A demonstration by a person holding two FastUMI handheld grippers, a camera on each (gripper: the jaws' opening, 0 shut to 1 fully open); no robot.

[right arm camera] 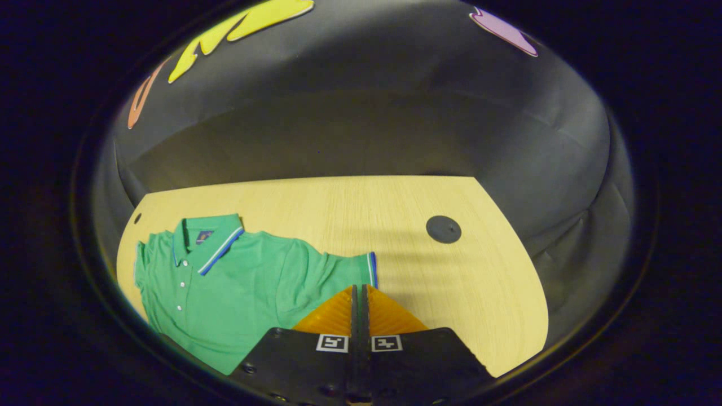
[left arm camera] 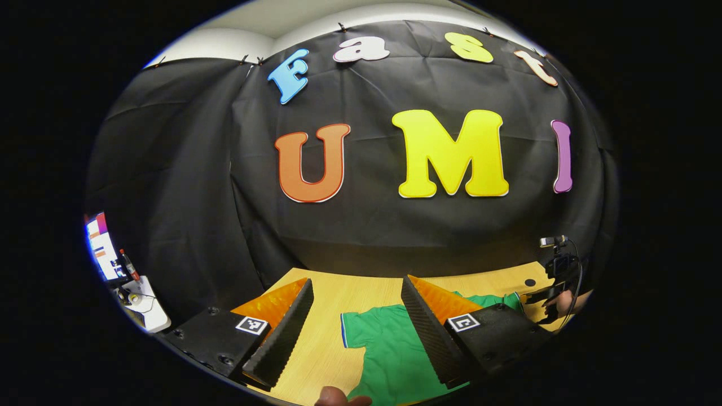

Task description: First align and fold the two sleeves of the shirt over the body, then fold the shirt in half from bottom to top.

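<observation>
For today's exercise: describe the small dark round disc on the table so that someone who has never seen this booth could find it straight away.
Start at the pale wooden table in front of the black cloth wall. A green polo shirt lies flat on one side of it; look across the bare wood beyond the shirt's blue-edged sleeve. There sits the disc, flat, dark and round, the sole mark on that stretch of wood.

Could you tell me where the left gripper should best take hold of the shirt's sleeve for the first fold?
Probably at the striped cuff edge of the sleeve, coming from above. The shirt lies flat on the table, and the left gripper hangs open there.
</observation>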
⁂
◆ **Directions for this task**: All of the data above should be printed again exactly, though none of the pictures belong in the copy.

◆ **Exercise result**:
A demonstration by a person holding two FastUMI handheld grippers, a camera on each (gripper: the jaws' opening, 0 shut to 1 fully open); no robot.

[right arm camera] 
[left arm camera] 

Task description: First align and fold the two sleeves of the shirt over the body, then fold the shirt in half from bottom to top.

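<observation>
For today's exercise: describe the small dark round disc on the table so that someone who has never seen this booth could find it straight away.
Start at the pale wooden table in front of the black cloth wall. A green polo shirt lies flat on one side of it; look across the bare wood beyond the shirt's blue-edged sleeve. There sits the disc, flat, dark and round, the sole mark on that stretch of wood.

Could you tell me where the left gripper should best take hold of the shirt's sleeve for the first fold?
Probably at the striped cuff edge of the sleeve, coming from above. The shirt lies flat on the table, and the left gripper hangs open there.
</observation>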

Fully answered, the exercise is complete.